I learned how necessary this transition was firsthand. After a reorganization at a global manufacturing firm, my finance team was staffed with just two business analysts. This lean team was responsible for reporting and analyzing financial results for 25 portfolio companies every month within two business days. It simply wasn’t feasible for two people to complete this spreadsheet-based copy-and-paste project within 48 hours. Automation was the only solution.

We invested a small amount into robotic process automation to handle routine reporting processes and restructured the team’s approach, helping the two analysts become experts in business intelligence and visualization programming. Using these technologies, the two were able to complete the reporting tasks in one working day. They used the time they saved to undertake analysis and work with business leaders to complement the reporting with actionable insights.

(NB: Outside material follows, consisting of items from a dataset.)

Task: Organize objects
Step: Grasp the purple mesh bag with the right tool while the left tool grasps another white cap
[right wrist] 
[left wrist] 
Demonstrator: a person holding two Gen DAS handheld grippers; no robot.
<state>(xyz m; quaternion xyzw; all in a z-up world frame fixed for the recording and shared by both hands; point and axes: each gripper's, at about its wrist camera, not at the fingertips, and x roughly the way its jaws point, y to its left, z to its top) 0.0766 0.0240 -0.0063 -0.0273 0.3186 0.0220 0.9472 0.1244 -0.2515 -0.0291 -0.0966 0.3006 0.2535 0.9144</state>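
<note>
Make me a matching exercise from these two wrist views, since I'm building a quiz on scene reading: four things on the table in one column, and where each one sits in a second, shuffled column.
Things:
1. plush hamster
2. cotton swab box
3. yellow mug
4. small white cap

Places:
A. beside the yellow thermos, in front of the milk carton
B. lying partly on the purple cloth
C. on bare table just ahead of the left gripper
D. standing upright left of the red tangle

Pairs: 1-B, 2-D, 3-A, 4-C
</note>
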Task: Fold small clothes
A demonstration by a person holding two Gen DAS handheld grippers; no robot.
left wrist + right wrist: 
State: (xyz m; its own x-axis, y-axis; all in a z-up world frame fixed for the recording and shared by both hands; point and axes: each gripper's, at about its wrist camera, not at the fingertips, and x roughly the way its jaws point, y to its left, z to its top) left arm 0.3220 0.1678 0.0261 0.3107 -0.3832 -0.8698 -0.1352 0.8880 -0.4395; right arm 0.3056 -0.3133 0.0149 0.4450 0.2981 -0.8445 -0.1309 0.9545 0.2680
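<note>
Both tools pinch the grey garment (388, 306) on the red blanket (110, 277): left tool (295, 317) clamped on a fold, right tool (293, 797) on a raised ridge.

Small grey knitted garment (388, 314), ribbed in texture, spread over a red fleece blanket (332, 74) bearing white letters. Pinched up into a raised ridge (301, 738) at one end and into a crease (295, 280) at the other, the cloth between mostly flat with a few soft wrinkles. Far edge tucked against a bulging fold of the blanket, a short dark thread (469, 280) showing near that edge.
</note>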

Seizing on these learnings, our corporate development teams took a similar approach: They automated their monthly outreach, allowing them to contact 10 times the number of prospective acquisition targets and thus cultivate a larger partner pipeline.

5. Talent and Culture

One valuable way a CFO can take a more strategic role is by becoming more directly involved in recruiting and cultivating talent. Instead of just advising HR on staffing requirements, a strategic CFO will partner with HR to create opportunities to bring high-performing financial talent into the organization.

 

The functional CFO partners with HR in an advisory capacity, but plays little to no direct role in facilitating learning and development plans and team activities. The strategic CFO partners with the head of HR to invest in talent development and takes an active role in recruiting, training, and retaining talent.

 

For instance, I once helped recruit a very talented executive to a small healthcare device manufacturing company that my firm owned, even though I knew we were going to sell it within the next year. We asked this person to join as the vice president of finance, stabilize the company, and successfully complete the sale—even though we didn’t have a specific role lined up for him afterward. This would have been a hard sell had we not approached this candidate with transparency, honesty, and a commitment to retaining him in a senior role.

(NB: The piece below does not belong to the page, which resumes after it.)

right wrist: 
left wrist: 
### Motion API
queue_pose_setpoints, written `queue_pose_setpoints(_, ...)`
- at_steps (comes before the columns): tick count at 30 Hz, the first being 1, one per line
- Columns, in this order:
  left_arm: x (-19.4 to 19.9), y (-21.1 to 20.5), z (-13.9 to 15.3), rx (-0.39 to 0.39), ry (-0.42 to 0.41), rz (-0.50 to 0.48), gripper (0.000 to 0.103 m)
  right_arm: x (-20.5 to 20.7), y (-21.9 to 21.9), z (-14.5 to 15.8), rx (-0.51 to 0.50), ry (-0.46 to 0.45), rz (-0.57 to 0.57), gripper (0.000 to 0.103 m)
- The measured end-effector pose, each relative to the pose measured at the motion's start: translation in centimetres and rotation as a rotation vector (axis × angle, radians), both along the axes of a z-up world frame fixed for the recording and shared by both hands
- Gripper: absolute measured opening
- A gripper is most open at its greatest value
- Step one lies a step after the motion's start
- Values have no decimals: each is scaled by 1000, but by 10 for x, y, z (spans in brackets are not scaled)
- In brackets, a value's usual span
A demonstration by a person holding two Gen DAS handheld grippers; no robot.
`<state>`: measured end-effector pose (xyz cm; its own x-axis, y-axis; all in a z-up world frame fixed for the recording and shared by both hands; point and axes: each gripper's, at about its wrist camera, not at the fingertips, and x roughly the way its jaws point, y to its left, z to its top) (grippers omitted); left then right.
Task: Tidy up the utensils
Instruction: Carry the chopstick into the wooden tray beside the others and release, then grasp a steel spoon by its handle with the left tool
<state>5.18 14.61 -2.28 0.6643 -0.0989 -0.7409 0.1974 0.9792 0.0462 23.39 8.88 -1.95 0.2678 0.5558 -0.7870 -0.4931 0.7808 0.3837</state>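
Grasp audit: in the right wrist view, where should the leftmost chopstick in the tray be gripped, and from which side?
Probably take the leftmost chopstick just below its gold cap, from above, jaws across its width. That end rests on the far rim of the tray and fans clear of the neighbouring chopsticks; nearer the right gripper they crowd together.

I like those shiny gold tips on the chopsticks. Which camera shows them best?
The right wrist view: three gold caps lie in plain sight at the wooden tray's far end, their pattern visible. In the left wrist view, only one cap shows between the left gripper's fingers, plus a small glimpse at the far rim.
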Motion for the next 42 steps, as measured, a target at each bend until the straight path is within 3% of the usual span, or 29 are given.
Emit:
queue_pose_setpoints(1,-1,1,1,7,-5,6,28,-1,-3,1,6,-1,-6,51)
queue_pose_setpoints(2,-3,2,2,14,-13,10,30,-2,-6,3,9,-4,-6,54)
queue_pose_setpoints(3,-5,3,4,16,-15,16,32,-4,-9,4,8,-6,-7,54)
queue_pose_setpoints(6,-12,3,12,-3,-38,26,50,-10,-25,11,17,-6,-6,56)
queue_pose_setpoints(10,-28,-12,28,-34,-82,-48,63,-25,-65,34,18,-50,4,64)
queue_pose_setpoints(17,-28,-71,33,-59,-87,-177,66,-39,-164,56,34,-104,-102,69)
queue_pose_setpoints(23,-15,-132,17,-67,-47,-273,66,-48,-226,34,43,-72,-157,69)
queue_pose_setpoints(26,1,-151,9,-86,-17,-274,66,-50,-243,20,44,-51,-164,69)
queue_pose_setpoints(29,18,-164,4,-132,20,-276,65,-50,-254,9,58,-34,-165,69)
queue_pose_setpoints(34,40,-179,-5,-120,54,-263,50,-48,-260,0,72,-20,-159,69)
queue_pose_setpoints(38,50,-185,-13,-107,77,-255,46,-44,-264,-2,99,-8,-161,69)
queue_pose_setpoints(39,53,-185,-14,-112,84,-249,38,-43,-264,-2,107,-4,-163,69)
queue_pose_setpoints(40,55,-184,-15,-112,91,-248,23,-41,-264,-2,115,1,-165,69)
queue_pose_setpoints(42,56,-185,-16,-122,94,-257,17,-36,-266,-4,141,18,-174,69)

A year after the sale, we delivered on the commitment and he became CFO of our largest portfolio business. Three years later, he was promoted to be the holding company finance chief, overseeing all portfolio companies.

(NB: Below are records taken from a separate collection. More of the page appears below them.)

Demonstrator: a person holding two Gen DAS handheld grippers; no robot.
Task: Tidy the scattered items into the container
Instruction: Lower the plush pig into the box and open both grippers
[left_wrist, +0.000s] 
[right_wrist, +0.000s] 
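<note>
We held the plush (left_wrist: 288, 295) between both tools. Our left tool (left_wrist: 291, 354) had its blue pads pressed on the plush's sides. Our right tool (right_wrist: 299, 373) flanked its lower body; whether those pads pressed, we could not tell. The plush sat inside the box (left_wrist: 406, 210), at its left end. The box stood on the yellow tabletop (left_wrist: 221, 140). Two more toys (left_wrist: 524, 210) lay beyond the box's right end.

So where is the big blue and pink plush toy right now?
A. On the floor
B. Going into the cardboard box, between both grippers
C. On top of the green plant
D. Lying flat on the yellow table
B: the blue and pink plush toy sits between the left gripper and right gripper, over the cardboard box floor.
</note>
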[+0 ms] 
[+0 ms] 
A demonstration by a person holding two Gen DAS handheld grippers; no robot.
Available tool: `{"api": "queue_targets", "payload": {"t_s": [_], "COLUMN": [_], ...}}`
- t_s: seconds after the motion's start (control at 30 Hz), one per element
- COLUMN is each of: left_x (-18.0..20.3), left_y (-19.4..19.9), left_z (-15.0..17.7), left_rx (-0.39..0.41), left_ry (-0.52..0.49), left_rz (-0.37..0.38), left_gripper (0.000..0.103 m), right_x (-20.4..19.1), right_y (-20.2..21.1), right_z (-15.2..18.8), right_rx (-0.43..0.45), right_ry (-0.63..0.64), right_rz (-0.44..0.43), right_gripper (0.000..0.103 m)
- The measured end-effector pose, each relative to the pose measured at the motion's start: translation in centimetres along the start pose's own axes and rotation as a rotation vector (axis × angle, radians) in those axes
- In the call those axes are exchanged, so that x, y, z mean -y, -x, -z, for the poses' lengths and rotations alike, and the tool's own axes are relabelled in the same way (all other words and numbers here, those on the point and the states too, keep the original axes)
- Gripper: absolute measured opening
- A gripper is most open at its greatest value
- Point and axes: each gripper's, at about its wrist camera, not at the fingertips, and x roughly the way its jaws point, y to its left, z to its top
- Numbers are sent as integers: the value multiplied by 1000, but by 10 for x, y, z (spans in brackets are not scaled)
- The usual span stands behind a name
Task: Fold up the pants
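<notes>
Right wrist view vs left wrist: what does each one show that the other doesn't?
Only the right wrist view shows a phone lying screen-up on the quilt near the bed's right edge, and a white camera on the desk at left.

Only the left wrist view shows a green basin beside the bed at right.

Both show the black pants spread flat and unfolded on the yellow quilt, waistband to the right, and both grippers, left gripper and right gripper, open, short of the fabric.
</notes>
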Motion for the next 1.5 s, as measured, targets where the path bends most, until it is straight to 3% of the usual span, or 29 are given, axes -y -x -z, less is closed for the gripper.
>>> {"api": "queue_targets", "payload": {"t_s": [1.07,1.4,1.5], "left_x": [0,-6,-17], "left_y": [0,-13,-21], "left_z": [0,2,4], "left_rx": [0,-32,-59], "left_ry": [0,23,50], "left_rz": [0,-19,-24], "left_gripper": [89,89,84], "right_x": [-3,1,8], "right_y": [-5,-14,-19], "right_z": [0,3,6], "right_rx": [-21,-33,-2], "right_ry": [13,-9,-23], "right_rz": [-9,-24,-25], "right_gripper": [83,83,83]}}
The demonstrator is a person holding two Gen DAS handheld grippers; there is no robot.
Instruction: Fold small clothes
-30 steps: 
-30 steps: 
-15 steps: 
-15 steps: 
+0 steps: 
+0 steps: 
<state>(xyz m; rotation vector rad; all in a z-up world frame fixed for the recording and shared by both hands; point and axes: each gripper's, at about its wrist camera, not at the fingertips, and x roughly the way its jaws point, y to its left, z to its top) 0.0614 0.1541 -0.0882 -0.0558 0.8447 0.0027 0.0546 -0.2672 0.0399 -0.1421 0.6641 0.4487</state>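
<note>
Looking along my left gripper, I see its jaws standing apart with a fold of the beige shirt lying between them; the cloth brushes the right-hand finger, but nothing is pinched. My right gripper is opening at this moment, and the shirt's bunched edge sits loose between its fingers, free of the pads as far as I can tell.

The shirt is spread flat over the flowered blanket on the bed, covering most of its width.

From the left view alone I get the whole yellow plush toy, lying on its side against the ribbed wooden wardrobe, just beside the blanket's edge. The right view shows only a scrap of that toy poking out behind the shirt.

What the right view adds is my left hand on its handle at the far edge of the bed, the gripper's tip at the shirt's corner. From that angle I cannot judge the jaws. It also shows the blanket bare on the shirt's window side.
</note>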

As CFO, taking an active role in developing a high-potential finance leader meant I was contributing to the company’s long-term strategy by helping to secure an employee who could steer the company in a post-sale future. While all of this transpired in the finance department, others in different functional areas noticed and adopted similar approaches to recruiting and cultivating high-potential talent in sales, marketing, operations, and technology.

6. Strategic Planning

Companies value the hard data and empirical mindset that a finance chief lends to strategic planning. The CFO can use this as an opportunity to contribute to the transformation of a company’s commercial goals or capabilities, for instance, by championing acquisitions or introducing partnerships to extend competitive advantages.

 

The functional CFO ensures the company’s financial health, prepares for growth driven by the CEO, and maintains operational continuity. The strategic CFO collaborates with leadership to create a revenue and profitability growth plan for the next three to five years, and harnesses data and external expertise to envision how new technologies, capabilities, and partners can transform the business.

 

I had the opportunity to put this into action while working with an emerging markets cardiovascular diagnostic company that made heart monitors. The company had aggregated terabytes of heart rhythm data through the thousands of devices it had sold. This data was a unique asset, but the company didn’t use the information for any commercial purposes. As CFO, I considered any large source of unique data as a potential opportunity in a world where SaaS business models can be commercialized quickly.

I challenged the team to use that data as the basis of an analytics service while protecting patient confidentiality. After months of development with local software partners, the team unveiled a new service to hospitals to provide real-time monitoring, analysis, and alerts if the software detected abnormal rhythms in a patient. The service deepened customer relationships and added a highly profitable revenue stream.

With greater visibility and deeper insights about the company, the strategic CFO develops a point of view about what products, capabilities, and M&A opportunities can create transformative value for their company. Yet it’s important to keep in mind that what truly elevates your contribution to a growth company comes down to leadership.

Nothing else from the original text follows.